Di tali iperstizioni il metaverso è esempio calzante. Una finzione di realtà, pubblicizzata tramite una finzione di spazio, quello cibernetico, in cui realizzare – immaginare e fingere di realizzare – le nostre pulsioni, i desideri frustrati, una dimensione di vita lontana da quella, percepita come sempre più invivibile o comunque insoddisfacente, cui la realtà sembra inchiodarci. E tutto questo, la ennesima “fabbrica dei sogni”, la droga che ci faccia librare sopra ogni vincolo ( non senza rischi di assuefazione), la libagione che ci ecciti, la fiaba che schiuda i suoi cancelli dorati oltre il giardino dell’infanzia, è il carrozzone di Mangiafuoco o del Paese dei Balocchi, azionato da business di proporzioni gigantesche. Si chiama dunque Meta, ex Facebook, l’azienda di Zuckerberg, che vi ha investito miliardi. Si chiama Microsoft, che a sua volta lavora su ologrammi ad alta definizione; o Google, con i suoi 540 e passa milioni di dollari puntati sulla realizzazione del visore della Magic Leap, che proietta immagini in 3D sul nostro mondo reale; o Sony e Samsung, miranti a traguardi non dissimili, parallelamente ad altri di indiscutibile utilità e progresso. Il metaverso, così qualificato da Neal Stephenson, nel romanzo fantascientifico Snow Crash del 1992, nasce in una società distopica, in cui il potere politico cede progressivamente il passo alle multinazionali ( dunque una eventualità non così lontana dai nostri tempi), le quali schiacciano gli individui in meccanismi di sfruttamento occhiuto, offrendo, come “oppio dei popoli”, come ai reietti dell’antica Roma, storditi e drogati nelle arene, cabine in cui abbandonare la realtà del limite, per vivere sogni sconfinati in mondi virtuali. Sappiamo come la pandemia, schiacciandoci al chiuso, abbia segnato l’accelerarsi dello sviluppo delle piattaforme virtuali; prossimi orrori – virali, bellici, climatici – potrebbero sempre più, in scala apocalittica e, al tempo stesso, reale, determinare quanto da Stephenson immaginato.
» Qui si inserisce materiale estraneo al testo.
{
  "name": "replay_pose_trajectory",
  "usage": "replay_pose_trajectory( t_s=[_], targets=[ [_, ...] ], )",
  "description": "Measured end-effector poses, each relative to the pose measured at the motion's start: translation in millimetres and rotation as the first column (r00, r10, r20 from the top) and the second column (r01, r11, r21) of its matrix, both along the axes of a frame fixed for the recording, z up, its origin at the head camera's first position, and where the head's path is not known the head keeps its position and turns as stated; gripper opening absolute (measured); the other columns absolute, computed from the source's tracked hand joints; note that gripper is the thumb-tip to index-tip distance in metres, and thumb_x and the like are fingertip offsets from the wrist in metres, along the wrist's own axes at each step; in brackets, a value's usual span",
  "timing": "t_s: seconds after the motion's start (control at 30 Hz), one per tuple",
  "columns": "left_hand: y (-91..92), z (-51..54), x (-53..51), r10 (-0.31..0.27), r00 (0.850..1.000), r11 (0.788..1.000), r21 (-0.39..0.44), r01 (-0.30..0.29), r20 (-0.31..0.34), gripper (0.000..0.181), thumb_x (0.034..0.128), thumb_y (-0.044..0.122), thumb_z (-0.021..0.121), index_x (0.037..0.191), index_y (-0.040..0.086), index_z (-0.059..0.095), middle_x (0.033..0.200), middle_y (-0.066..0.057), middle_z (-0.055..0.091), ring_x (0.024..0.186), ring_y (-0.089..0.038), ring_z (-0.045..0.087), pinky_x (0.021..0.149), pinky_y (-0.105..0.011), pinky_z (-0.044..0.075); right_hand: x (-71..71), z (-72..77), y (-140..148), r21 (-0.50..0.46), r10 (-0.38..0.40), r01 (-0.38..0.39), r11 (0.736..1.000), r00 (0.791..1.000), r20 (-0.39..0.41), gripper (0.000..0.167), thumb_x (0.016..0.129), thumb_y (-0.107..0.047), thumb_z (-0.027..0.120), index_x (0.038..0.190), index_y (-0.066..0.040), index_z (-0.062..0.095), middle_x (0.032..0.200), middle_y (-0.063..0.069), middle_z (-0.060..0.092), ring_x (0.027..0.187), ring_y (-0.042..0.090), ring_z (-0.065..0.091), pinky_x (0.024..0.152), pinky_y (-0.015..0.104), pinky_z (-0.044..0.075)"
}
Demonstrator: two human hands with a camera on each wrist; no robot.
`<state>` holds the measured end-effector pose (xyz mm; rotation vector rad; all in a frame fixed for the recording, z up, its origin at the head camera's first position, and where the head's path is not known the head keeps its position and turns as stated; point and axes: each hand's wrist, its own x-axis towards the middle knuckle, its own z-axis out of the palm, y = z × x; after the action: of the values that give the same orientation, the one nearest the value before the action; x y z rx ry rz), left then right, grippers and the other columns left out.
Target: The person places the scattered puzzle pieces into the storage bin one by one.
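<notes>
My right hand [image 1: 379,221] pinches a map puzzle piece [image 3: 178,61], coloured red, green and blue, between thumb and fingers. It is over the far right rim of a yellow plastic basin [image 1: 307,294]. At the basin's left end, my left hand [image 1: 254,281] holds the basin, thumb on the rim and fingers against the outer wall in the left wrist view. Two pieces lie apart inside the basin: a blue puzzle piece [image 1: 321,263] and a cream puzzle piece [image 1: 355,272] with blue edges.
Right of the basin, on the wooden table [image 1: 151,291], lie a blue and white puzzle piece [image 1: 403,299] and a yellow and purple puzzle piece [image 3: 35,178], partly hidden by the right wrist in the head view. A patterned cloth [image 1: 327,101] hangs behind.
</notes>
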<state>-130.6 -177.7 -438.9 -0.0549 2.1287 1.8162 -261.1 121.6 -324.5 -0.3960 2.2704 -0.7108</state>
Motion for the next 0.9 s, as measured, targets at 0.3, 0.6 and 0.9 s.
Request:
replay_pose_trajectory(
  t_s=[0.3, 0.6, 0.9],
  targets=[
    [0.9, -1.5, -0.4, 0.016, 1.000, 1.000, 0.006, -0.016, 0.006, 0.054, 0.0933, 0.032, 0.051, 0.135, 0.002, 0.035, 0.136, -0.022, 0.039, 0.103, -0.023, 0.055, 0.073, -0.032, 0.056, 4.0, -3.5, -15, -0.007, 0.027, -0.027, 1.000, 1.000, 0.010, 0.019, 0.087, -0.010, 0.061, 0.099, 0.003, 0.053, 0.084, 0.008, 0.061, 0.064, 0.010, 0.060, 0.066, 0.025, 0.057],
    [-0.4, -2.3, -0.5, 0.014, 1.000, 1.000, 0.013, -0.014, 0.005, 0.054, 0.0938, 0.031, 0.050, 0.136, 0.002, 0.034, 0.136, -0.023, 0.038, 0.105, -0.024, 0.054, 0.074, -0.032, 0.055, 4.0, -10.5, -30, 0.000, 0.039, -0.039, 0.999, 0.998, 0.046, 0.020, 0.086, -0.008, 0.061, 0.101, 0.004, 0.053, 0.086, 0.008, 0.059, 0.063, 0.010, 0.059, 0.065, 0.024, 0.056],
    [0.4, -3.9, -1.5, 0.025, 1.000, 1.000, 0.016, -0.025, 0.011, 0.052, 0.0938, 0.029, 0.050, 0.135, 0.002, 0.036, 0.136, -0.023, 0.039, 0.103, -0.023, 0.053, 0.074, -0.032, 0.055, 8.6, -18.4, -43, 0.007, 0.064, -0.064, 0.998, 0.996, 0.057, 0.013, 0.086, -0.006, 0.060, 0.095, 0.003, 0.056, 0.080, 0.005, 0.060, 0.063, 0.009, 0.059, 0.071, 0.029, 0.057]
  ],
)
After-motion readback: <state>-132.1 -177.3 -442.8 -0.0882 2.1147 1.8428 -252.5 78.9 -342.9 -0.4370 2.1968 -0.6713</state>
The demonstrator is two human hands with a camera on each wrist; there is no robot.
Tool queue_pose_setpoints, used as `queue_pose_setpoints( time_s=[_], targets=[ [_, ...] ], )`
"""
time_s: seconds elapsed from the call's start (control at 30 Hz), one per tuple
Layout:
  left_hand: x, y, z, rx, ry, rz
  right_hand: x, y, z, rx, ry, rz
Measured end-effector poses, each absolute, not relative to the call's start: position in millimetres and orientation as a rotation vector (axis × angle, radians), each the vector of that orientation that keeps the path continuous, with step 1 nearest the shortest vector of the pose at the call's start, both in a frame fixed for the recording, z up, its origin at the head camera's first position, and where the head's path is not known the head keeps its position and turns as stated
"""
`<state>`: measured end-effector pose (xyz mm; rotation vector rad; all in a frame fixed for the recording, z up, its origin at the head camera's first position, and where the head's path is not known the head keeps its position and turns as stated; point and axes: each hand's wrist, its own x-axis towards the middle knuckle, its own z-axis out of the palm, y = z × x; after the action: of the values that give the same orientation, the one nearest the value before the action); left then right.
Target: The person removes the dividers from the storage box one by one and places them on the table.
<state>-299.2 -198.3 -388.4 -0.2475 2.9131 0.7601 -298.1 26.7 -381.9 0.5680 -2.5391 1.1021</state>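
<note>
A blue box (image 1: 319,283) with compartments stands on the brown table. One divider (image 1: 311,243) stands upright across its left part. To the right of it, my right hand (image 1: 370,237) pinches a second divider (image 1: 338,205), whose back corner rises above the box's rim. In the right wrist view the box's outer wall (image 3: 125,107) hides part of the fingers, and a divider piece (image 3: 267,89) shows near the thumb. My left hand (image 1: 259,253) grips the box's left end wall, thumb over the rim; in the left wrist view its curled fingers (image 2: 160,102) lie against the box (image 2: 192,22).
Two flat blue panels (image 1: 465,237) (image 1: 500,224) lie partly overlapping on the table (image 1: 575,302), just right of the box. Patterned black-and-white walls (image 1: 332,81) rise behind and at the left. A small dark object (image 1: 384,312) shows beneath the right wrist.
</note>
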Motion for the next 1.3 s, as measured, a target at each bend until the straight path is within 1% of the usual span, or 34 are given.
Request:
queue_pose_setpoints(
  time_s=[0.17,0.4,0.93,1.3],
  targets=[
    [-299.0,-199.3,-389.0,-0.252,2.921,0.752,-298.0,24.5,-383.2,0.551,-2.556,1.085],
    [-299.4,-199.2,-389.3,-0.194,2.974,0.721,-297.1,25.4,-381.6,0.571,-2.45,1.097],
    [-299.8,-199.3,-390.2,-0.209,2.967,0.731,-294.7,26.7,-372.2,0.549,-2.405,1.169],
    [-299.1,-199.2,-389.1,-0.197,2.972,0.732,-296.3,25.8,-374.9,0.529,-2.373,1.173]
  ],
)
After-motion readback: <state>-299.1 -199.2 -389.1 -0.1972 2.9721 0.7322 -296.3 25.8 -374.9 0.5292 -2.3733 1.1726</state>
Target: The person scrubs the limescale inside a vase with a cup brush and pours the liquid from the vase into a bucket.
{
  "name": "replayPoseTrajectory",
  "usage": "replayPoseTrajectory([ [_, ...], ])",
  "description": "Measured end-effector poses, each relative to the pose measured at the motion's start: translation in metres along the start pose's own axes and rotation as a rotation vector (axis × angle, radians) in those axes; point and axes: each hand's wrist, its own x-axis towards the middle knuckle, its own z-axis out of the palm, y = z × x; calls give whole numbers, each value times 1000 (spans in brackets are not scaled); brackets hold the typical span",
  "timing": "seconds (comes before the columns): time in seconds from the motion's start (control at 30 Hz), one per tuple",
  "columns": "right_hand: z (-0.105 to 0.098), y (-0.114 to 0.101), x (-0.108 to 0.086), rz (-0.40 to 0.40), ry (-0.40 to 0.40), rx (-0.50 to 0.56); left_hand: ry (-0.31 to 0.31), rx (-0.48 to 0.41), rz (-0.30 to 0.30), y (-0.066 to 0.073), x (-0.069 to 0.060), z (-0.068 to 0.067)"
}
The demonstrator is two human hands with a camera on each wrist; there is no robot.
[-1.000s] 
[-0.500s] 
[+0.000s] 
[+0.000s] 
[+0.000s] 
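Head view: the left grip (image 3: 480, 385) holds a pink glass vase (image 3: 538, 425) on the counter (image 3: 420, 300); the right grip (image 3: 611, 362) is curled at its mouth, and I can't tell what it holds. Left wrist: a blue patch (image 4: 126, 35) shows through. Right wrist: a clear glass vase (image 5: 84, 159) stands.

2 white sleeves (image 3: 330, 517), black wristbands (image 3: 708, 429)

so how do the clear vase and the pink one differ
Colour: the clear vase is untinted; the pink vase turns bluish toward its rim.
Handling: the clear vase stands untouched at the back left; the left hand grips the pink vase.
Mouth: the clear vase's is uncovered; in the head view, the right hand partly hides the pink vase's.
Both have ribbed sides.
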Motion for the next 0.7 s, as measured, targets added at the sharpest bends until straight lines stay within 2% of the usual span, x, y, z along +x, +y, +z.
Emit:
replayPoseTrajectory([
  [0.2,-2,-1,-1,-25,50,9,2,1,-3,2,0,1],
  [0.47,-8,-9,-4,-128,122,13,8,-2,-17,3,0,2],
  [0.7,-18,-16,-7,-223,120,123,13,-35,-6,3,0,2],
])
E tutto questo, come anticipavo nella introduzione, non sarebbe che la veste moderna calzata su meccanismi tipici dell’essere umano, cui la realtà non è mai parsa univoca e definitiva, soprattutto mai soddisfacente. Dalla religione alla filosofia, dalla politica all’arte, dalle intuizioni scientifiche alle costruzioni pubblicitarie, il viaggio dell’uomo è sempre andato oltre i fatti, comunque non oggettivi se sottoposti alla lettura e percezione ingannevole dei sensi, e sempre interpretabili. La semplice campana a morte, annunciante, fin dagli anni della consapevolezza, il nostro finire, ci ha indotti a cercare alternative. Il metaverso è stato il sogno produttore di deità pagane o di un unico Dio di tempi successivi, il mondo di ombre – avatar della caverna di Platone, la ragione “res cogitans”, la costruzione “ideale-delle-idee” : oggi, l’algoritmo, che elabori sistemi illusori, per ovviare alle richieste eternamente senza risposta del nostro spasmodico e vertiginoso bisogno di immenso.